WORK TO COMPLETE >>
Word for word, print out all of the data, omitting every image.

---*---

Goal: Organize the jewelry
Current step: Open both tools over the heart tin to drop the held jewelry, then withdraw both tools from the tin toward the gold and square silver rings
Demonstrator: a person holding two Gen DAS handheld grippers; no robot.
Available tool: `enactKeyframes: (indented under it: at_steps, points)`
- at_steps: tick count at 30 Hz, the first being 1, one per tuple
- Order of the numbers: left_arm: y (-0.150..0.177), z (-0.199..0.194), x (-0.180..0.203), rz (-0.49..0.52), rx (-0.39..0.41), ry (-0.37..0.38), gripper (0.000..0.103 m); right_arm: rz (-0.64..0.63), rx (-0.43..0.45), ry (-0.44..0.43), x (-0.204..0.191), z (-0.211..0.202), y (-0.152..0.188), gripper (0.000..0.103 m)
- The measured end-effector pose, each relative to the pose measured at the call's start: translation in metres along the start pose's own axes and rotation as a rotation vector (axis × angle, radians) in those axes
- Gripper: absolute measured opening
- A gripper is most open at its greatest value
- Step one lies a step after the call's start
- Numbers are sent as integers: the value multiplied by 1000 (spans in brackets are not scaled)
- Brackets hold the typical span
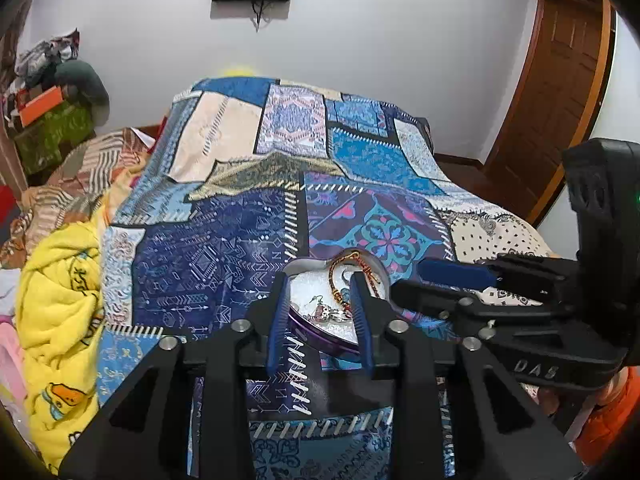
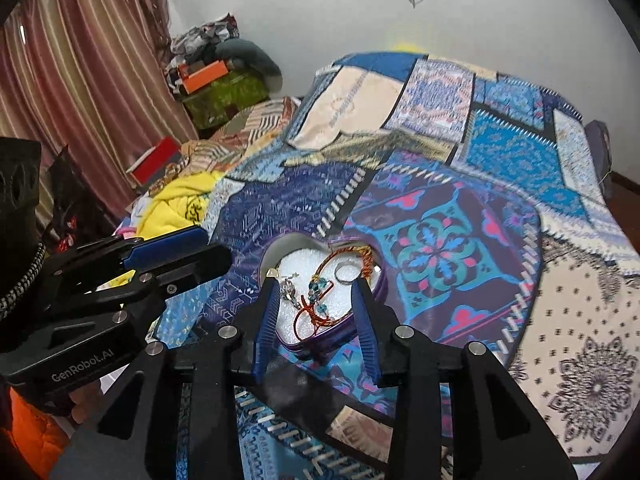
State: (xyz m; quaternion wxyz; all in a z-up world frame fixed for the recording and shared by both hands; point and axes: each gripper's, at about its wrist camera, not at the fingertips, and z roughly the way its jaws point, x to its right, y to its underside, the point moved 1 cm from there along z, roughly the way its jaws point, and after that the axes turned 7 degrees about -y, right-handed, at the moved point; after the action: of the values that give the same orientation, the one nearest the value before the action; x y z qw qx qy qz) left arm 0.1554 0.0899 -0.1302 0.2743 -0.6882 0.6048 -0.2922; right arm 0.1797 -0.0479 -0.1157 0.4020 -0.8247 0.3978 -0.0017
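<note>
At the far left a crumpled yellow fleece blanket with cartoon prints (image 1: 60,300) lies bunched against the edge of the blue patchwork-print bedspread (image 1: 224,248) that covers the bed. Near the middle of that bedspread sits the heart-shaped purple tin with a white foam lining (image 2: 362,322), its lid off, resting flat on the cloth. Inside it, from left to right, lie a silver drop earring (image 2: 289,289), an orange cord bracelet with turquoise beads (image 2: 316,300) and a plain silver ring (image 2: 345,271), with a twisted gold-and-red bangle (image 1: 340,276) curving along the far rim. The left gripper (image 1: 320,280), black with 2 blue ribbed pads, hangs just above the tin with its jaws parted and nothing between them; through the gap the tin's contents show. The right gripper (image 2: 316,286), of the same make, hangs above the tin beside it, jaws likewise parted and holding nothing, and its pads frame the bracelet from above without touching it. Further right the bedspread runs on into a cream panel with black medallion prints (image 2: 592,360).
</note>
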Motion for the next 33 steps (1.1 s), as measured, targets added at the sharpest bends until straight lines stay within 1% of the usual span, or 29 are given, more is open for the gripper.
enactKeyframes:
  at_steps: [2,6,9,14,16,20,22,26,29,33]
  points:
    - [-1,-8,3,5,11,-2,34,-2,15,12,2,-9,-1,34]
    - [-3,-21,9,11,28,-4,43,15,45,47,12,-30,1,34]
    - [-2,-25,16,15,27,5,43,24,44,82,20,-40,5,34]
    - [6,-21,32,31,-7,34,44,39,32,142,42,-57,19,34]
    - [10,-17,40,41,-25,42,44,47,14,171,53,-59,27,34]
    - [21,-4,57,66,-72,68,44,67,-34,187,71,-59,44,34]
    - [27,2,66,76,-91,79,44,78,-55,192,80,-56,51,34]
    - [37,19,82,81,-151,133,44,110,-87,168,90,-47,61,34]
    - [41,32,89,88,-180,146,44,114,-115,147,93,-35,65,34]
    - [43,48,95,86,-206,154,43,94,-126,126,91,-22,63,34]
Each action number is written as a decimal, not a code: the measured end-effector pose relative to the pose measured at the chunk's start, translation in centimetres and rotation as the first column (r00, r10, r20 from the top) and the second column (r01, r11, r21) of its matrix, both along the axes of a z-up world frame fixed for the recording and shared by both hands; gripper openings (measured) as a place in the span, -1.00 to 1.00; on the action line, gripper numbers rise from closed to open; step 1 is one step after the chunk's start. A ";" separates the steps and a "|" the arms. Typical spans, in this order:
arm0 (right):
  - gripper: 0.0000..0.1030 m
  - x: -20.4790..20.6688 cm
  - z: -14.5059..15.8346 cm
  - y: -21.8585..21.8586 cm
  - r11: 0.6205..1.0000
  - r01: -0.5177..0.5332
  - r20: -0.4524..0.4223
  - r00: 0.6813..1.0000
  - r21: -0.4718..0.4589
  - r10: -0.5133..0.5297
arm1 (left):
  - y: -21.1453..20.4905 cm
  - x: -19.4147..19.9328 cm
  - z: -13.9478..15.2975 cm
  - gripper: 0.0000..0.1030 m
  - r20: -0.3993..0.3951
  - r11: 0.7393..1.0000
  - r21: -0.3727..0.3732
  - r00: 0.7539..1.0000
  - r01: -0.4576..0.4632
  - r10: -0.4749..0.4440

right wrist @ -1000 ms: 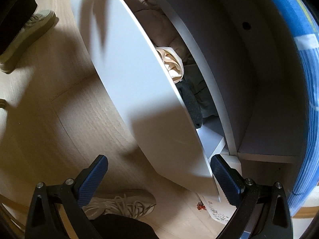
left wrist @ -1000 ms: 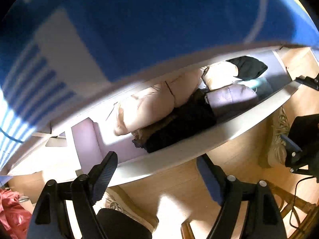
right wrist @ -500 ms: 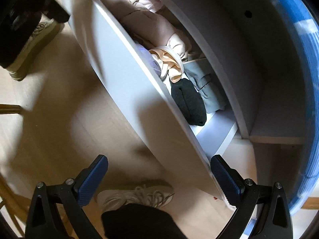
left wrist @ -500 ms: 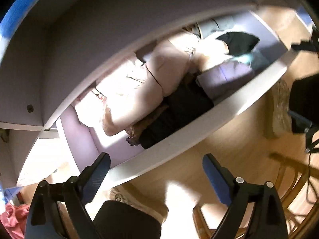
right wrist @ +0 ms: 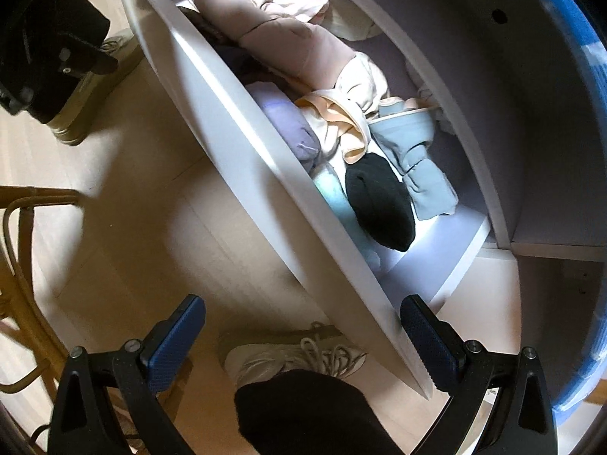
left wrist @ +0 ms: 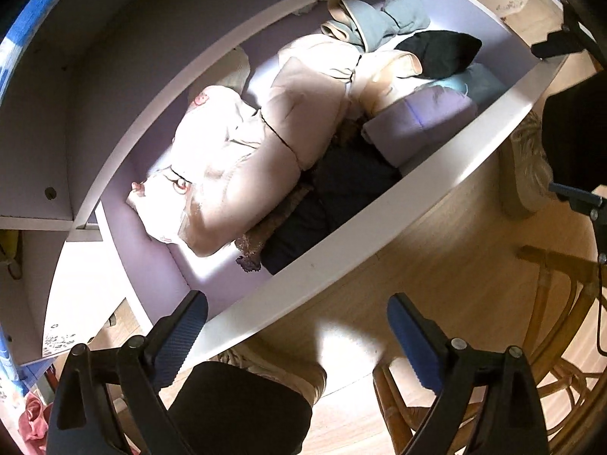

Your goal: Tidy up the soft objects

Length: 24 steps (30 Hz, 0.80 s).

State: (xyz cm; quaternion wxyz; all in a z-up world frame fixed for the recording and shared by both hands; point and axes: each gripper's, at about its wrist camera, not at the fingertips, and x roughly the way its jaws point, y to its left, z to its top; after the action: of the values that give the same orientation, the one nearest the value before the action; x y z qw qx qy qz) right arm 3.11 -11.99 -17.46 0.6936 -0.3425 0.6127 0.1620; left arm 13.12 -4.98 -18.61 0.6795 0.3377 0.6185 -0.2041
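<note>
An open white drawer (left wrist: 379, 235) under a bed holds soft clothes: a large pale pink garment (left wrist: 246, 151), a dark garment (left wrist: 334, 197), a lilac roll (left wrist: 421, 121), a black piece (left wrist: 436, 53) and a grey-blue piece (left wrist: 379, 22). The right wrist view shows the same drawer (right wrist: 265, 174) with the black piece (right wrist: 379, 201), grey-blue piece (right wrist: 417, 159) and pink garment (right wrist: 288, 41). My left gripper (left wrist: 297, 326) is open and empty above the drawer's front edge. My right gripper (right wrist: 303, 333) is open and empty over the floor beside the drawer front.
The person's sneakers (right wrist: 296, 352) and dark trouser legs stand on the wooden floor (right wrist: 132, 227) close to the drawer. A rattan chair (left wrist: 550, 322) stands at the right. A blue mattress edge (right wrist: 592, 76) overhangs the drawer.
Both grippers have risen and pulled back from the bed. The drawer's inside now shows much more fully in both views. Both stay open and empty.
</note>
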 end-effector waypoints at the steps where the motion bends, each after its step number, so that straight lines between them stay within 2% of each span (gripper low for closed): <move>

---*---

EXERCISE RESPONSE >>
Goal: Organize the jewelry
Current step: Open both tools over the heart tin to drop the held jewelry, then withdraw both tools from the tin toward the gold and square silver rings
Demonstrator: a person holding two Gen DAS handheld grippers; no robot.
Available tool: `enactKeyframes: (indented under it: at_steps, points)`
- at_steps: tick count at 30 Hz, the first being 1, one per tuple
- Order of the numbers: left_arm: y (-0.150..0.177), z (-0.199..0.194), x (-0.180..0.203), rz (-0.49..0.52), rx (-0.39..0.41), ry (-0.37..0.38), gripper (0.000..0.103 m); right_arm: rz (-0.64..0.63), rx (-0.43..0.45), ry (-0.44..0.43), x (-0.204..0.191), z (-0.211..0.202), y (-0.152..0.188), gripper (0.000..0.103 m)
- The measured end-effector pose, each relative to the pose measured at the call's start: translation in metres along the start pose's own axes and rotation as a rotation vector (axis × angle, radians) in those axes
- Gripper: absolute measured opening
- A gripper is most open at its greatest value
- Step one lies a step after the call's start
- Numbers are sent as integers: the value multiplied by 1000 (spans in brackets are not scaled)
- Brackets hold the typical span
State: (xyz m; quaternion wxyz; all in a z-up world frame fixed for the recording and shared by both hands; point and axes: each gripper's, at about its wrist camera, not at the fingertips, and z roughly the way its jaws point, x to its right, y to its underside, the point moved 1 cm from there along z, roughly the way its jaws point, and after that the axes turned 7 degrees about -y, right-handed, at the moved point; after the action: of the values that give the same orientation, the one nearest the value before the action; x y z qw qx qy qz) left arm 0.1554 0.0899 -0.1302 0.2743 -0.6882 0.6048 -0.2922; right arm 0.1797 -0.0479 -0.1157 0.4020 -0.8247 0.3978 -0.0017
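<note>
At the far left a crumpled yellow fleece blanket with cartoon prints (image 1: 60,300) lies bunched against the edge of the blue patchwork-print bedspread (image 1: 224,248) that covers the bed. Near the middle of that bedspread sits the heart-shaped purple tin with a white foam lining (image 2: 362,322), its lid off, resting flat on the cloth. Inside it, from left to right, lie a silver drop earring (image 2: 289,289), an orange cord bracelet with turquoise beads (image 2: 316,300) and a plain silver ring (image 2: 345,271), with a twisted gold-and-red bangle (image 1: 340,276) curving along the far rim. The left gripper (image 1: 320,280), black with 2 blue ribbed pads, hangs just above the tin with its jaws parted and nothing between them; through the gap the tin's contents show. The right gripper (image 2: 316,286), of the same make, hangs above the tin beside it, jaws likewise parted and holding nothing, and its pads frame the bracelet from above without touching it. Further right the bedspread runs on into a cream panel with black medallion prints (image 2: 592,360).
</note>
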Motion for the next 33 steps (1.1 s), as measured, targets added at the sharpest bends until straight lines stay within 1% of the usual span, or 29 are given, more is open for the gripper.
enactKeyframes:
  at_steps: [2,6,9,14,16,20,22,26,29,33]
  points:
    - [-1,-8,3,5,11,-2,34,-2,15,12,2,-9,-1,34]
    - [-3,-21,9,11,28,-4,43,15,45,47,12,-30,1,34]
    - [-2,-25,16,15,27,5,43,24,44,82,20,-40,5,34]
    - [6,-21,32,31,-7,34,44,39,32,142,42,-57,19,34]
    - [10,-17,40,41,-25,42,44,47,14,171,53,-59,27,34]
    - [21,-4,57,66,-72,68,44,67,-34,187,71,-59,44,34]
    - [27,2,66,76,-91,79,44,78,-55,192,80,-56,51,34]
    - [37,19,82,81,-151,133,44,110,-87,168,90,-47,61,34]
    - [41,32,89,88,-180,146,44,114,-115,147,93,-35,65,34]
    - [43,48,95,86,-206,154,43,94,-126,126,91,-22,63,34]
Each action number is written as a decimal, not a code: the measured end-effector pose relative to the pose measured at the chunk's start, translation in centimetres and rotation as the first column (r00, r10, r20 from the top) and the second column (r01, r11, r21) of its matrix, both along the axes of a z-up world frame fixed for the recording and shared by both hands; gripper openings (measured) as a place in the span, -1.00 to 1.00; on the action line, gripper numbers rise from closed to open; step 1 is one step after the chunk's start. A ";" separates the steps and a "|" the arms. Typical spans, in this order:
arm0 (right):
  - gripper: 0.0000..0.1030 m
  - x: -20.4790..20.6688 cm
  - z: -14.5059..15.8346 cm
  - y: -21.8585..21.8586 cm
  - r11: 0.6205..1.0000
  - r01: -0.5177..0.5332
  - r20: -0.4524..0.4223
  - r00: 0.6813..1.0000
  - r21: -0.4718..0.4589
  - r10: -0.5133..0.5297
arm1 (left):
  - y: -21.1453..20.4905 cm
  - x: -19.4147..19.9328 cm
  - z: -13.9478..15.2975 cm
  - gripper: 0.0000..0.1030 m
  - r20: -0.3993..0.3951
  - r11: 0.7393..1.0000
  - r21: -0.3727..0.3732
  - r00: 0.7539..1.0000
  - r01: -0.4576..0.4632
  - r10: -0.4749..0.4440

right wrist @ -1000 ms: 
left wrist @ -1000 ms: 
right wrist @ -500 ms: 
left wrist @ -500 ms: 
right wrist @ +0 ms: 
left wrist @ +0 ms: 

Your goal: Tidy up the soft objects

Length: 24 steps (30 Hz, 0.80 s).

State: (xyz cm; quaternion wxyz; all in a z-up world frame fixed for the recording and shared by both hands; point and axes: each gripper's, at about its wrist camera, not at the fingertips, and x roughly the way its jaws point, y to its left, z to its top; after the action: of the values that give the same orientation, the one nearest the value before the action; x y z qw qx qy qz) right arm 3.11 -11.99 -17.46 0.6936 -0.3425 0.6127 0.1620; left arm 13.12 -4.98 -18.61 0.6795 0.3377 0.6185 -0.2041
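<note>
An open white drawer (left wrist: 379, 235) under a bed holds soft clothes: a large pale pink garment (left wrist: 246, 151), a dark garment (left wrist: 334, 197), a lilac roll (left wrist: 421, 121), a black piece (left wrist: 436, 53) and a grey-blue piece (left wrist: 379, 22). The right wrist view shows the same drawer (right wrist: 265, 174) with the black piece (right wrist: 379, 201), grey-blue piece (right wrist: 417, 159) and pink garment (right wrist: 288, 41). My left gripper (left wrist: 297, 326) is open and empty above the drawer's front edge. My right gripper (right wrist: 303, 333) is open and empty over the floor beside the drawer front.
The person's sneakers (right wrist: 296, 352) and dark trouser legs stand on the wooden floor (right wrist: 132, 227) close to the drawer. A rattan chair (left wrist: 550, 322) stands at the right. A blue mattress edge (right wrist: 592, 76) overhangs the drawer.
Both grippers have risen and pulled back from the bed. The drawer's inside now shows much more fully in both views. Both stay open and empty.
</note>
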 end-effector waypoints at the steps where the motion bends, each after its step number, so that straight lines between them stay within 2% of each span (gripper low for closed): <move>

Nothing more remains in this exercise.